▶ _Exercise goal_
An exact copy of the lines from the top of the data through the line with "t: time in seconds" is what you should give, with no pictures in it.

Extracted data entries
######

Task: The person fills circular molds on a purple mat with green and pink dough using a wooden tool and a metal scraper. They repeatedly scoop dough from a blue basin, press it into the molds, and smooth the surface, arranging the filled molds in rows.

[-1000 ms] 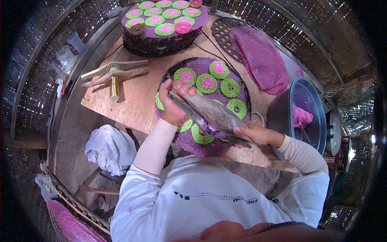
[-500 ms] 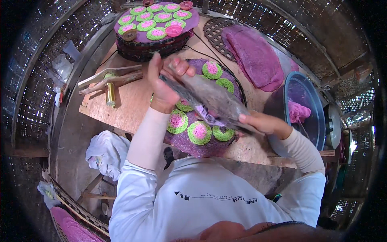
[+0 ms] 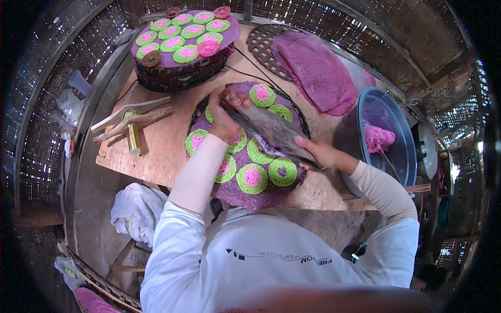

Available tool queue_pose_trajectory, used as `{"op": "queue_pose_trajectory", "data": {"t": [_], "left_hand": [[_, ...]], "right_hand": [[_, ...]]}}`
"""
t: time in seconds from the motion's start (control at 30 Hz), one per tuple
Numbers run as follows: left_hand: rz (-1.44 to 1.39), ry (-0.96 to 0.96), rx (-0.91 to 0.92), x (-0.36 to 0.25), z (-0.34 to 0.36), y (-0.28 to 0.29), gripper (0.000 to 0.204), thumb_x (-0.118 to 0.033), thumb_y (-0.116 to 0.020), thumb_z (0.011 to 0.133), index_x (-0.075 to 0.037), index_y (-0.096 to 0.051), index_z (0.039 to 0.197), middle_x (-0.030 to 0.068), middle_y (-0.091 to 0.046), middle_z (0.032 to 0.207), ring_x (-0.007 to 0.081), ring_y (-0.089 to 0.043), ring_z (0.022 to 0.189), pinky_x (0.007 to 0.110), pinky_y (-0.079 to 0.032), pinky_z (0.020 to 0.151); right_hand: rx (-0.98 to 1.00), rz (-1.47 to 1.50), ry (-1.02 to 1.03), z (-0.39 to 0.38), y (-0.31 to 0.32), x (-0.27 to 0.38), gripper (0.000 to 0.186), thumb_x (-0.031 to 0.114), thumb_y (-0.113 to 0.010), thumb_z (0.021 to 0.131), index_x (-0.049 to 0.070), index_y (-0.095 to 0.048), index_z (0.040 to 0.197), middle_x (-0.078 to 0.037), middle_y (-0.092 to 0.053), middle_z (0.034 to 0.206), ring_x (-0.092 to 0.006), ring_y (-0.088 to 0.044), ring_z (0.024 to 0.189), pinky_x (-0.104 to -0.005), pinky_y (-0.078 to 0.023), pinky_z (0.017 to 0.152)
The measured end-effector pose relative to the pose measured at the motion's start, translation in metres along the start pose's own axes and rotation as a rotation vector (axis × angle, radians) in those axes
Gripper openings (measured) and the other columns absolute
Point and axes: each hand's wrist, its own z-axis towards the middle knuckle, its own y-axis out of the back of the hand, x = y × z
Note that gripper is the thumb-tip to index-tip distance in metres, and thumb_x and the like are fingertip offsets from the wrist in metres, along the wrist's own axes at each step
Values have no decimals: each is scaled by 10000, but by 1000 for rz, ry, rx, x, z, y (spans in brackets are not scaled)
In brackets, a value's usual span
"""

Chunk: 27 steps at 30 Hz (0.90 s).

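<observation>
I hold a long, grey-brown wooden press [image 3: 274,128] slantwise above a round tray [image 3: 248,202] lined with purple sheet. My left hand [image 3: 226,116] is closed round its far left end, fingers curled over the top. At its near right end my right hand [image 3: 326,155] grips it, thumb on top. A whitish-purple patch shows along its lower edge. Beneath it on the tray lie several lacy noodle rounds [image 3: 252,178], green with pink middles. One green ring [image 3: 282,172] near my right hand has an open centre. The press and my arms hide part of the tray.
A second press with wooden handles and a brass cylinder [image 3: 133,139] lies at the left. Farther back stands a stacked basket [image 3: 172,78] bearing more rounds and small bowls. At the right, a blue tub [image 3: 412,161] holds pink dough [image 3: 378,138]; purple sheeting [image 3: 318,73] lies behind.
The press and both hands have shifted slightly relative to the tray, uncovering more of the rounds near my right hand. My left fingers wrap more closely round its end. The whole view has shifted a little.
</observation>
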Motion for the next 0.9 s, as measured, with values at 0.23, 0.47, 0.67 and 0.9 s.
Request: {"op": "queue_pose_trajectory", "data": {"t": [0.23,0.47,0.67,0.9], "left_hand": [[-10,-18,-85,3,0,9,299,-327,-487,800,-133,-393,592,-21,-351,502,138,-362,522,278,-348,563],[212,-47,82,-22,8,-61,353,-392,-468,823,-117,-404,610,-21,-332,497,157,-369,550,279,-337,580],[-20,208,159,16,-16,-74,360,-384,-464,827,-105,-431,602,1,-355,494,163,-387,554,286,-336,584],[-129,298,30,56,-22,-18,306,-275,-481,797,-126,-361,558,-11,-334,479,114,-332,477,269,-333,545]], "right_hand": [[-49,-31,-49,-14,2,30,731,671,-361,791,5,-628,649,-63,-543,510,-145,-525,434,-250,-413,453],[-39,93,207,-8,-1,22,668,627,-346,831,18,-593,710,-44,-537,590,-112,-493,530,-247,-406,534],[142,369,90,-70,6,11,636,607,-292,857,31,-555,922,-61,-554,711,-124,-510,588,-250,-412,541],[-102,229,-76,-70,-17,-34,786,658,-331,812,-76,-610,788,-104,-552,577,-162,-540,520,-293,-429,517]]}}
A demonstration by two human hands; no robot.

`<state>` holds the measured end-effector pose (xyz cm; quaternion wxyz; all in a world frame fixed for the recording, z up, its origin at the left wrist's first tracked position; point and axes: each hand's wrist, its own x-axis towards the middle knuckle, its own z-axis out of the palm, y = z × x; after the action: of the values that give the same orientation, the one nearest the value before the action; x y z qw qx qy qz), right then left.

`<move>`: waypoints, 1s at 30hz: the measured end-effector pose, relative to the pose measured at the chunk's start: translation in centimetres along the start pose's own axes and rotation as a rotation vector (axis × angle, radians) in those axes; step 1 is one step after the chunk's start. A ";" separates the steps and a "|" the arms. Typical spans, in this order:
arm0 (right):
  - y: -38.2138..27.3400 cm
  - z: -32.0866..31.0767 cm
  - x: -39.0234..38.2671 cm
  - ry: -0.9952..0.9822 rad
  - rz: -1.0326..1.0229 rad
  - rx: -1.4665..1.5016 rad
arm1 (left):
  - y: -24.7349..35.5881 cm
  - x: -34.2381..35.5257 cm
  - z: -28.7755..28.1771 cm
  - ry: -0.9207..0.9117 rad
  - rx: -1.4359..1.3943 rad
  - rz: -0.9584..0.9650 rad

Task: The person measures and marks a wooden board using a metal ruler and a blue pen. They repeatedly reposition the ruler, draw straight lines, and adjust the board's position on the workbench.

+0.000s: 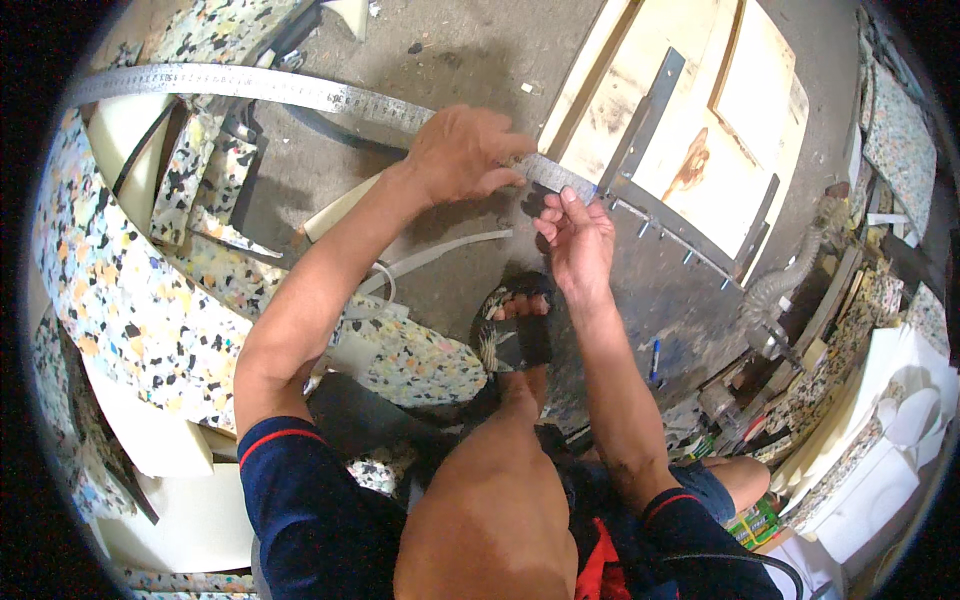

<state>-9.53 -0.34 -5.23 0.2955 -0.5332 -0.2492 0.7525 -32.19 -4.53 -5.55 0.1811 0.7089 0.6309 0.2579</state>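
A long metal ruler (250, 84) stretches from the far left across to the wooden frame. My right hand (578, 245) pinches its right end, thumb on top and the other fingers curled beneath. Over the ruler, a little left of that end, is my left hand (462, 150), palm down, with thumb and fingers apart and slightly smeared. Whether its palm touches the ruler is hidden. Just beyond my right hand lies a pale wooden panel (618, 110) with dark metal bars (645, 120) and a row of bolts (643, 229) along its near edge.
Speckled foam sheets (150, 300) fill the left side. A pale strip (440, 250) lies near my sandalled foot (518, 325). To the right are a blue pen (655, 360), a ribbed hose (795, 270) and stacked foam offcuts (860, 440).
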 end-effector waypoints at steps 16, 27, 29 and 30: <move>-0.4 -0.3 0.1 -0.024 0.017 -0.029 | -0.2 -0.1 0.1 0.035 -0.026 0.018; -0.3 -0.7 0.6 -0.024 -0.001 -0.027 | 0.2 0.3 0.0 -0.018 0.021 -0.008; -0.3 -0.6 0.6 -0.034 -0.003 -0.020 | 0.1 0.2 -0.1 -0.018 0.016 -0.008; -0.3 -0.7 0.5 -0.038 -0.003 -0.020 | 0.0 0.1 -0.1 -0.016 0.004 -0.009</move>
<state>-8.94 0.31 -5.60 0.2867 -0.5214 -0.2629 0.7595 -32.22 -4.42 -5.45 0.1859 0.7085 0.6332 0.2501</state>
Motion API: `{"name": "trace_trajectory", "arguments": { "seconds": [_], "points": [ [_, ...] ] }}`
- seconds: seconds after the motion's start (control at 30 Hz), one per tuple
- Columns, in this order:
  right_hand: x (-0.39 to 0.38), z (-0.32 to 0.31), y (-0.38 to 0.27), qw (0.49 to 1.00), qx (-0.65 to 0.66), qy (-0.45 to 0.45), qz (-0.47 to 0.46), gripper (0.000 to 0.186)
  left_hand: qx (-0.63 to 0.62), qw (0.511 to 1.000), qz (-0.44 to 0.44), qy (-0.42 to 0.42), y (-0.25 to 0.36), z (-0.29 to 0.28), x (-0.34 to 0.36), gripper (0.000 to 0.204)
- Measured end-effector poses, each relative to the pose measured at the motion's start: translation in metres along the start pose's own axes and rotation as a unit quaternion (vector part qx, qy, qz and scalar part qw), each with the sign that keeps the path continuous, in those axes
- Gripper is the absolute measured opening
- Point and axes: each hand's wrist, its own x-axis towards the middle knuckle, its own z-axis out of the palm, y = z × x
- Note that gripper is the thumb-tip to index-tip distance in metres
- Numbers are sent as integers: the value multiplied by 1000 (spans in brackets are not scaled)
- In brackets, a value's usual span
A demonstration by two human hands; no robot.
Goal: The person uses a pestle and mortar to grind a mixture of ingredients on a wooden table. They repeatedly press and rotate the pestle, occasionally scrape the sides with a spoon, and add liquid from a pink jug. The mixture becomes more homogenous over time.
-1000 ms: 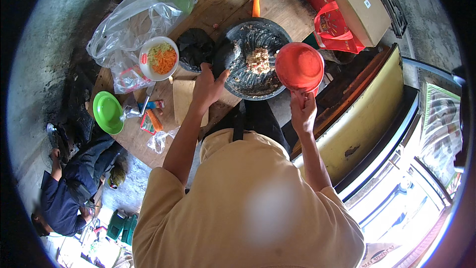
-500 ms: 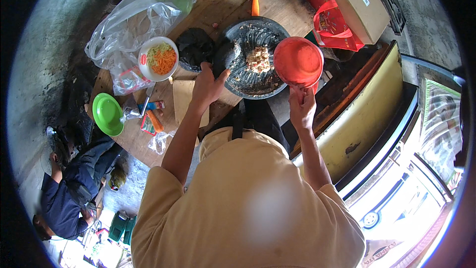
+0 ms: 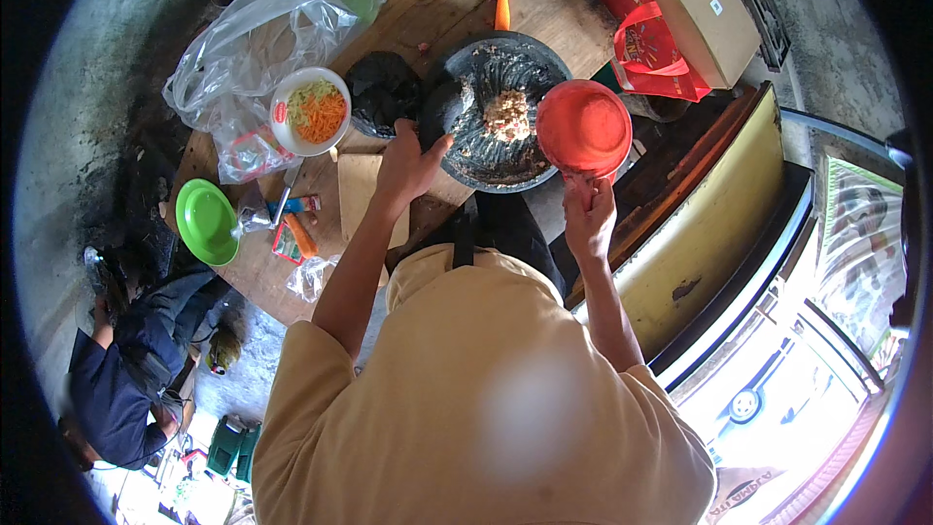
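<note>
A wide dark stone mortar [image 3: 498,173] stands at the near edge of the wooden table, with a clump of pale, crumbly ground paste [image 3: 506,117] in it. My left hand [image 3: 411,173] grips its left rim, thumb on the mortar side; its other fingertips are partly hidden beside a black plastic bag [image 3: 383,89]. In my right hand [image 3: 589,218] is the handle of a red plastic dipper [image 3: 584,126], whose round bowl overlaps the mortar's right rim. I cannot tell whether the dipper holds liquid. What looks like a dark stone pestle [image 3: 445,105] lies at the mortar's left side.
Left of the black bag are a white bowl [image 3: 282,124] of shredded vegetables, clear plastic bags [image 3: 255,47], a green plate [image 3: 206,222], a carrot [image 3: 302,236] and a cutting board [image 3: 358,196]. An orange-handled knife [image 3: 503,2] lies beyond the mortar. A red bag [image 3: 649,44] and cardboard box [image 3: 704,19] stand right.
The red dipper has tipped slightly and lowered a little toward me in my right hand. My left hand keeps its place at the mortar's rim. The view has shifted slightly.
</note>
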Motion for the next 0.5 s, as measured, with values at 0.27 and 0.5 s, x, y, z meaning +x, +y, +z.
{"name": "trace_trajectory", "arguments": {
  "seconds": [0.27, 0.5],
  "points": [
    [23, 6, 0, 999, -16, 14, -40, 14, -24, 1000, -4, -2, -4, 1, 1, 72],
    [40, 11, -10, 1000, 4, 2, -29, 21, -12, 1000, -4, 22, -8, 7, 3, 71]
  ]
}}
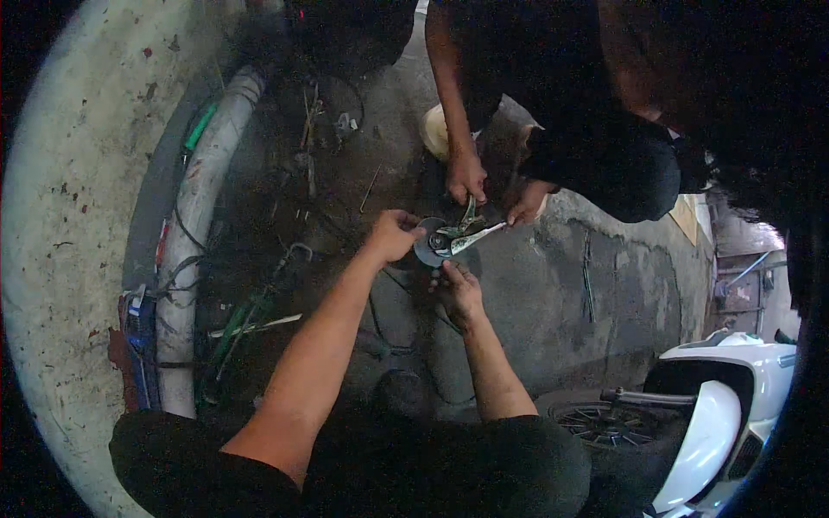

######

▶ _Output for this exercise_
Task: The person fills circular molds on a purple mat with green and pink dough using a wooden tool and a metal scraper. They repeatedly scoop dough from a blue basin, press it into the molds, and smooth the surface, arranging the filled molds in rows.

[-1000 ms] 
[-500 ms] 
[+0 ms] 

Available tool queue_pose_trajectory, used as `{"op": "queue_pose_trajectory", "data": {"t": [_], "left_hand": [[_, ...]], "right_hand": [[_, ...]]}}`
"""
t: time in seconds from the motion's start (control at 30 Hz), one per tuple

Apart from this answer, nothing more is required.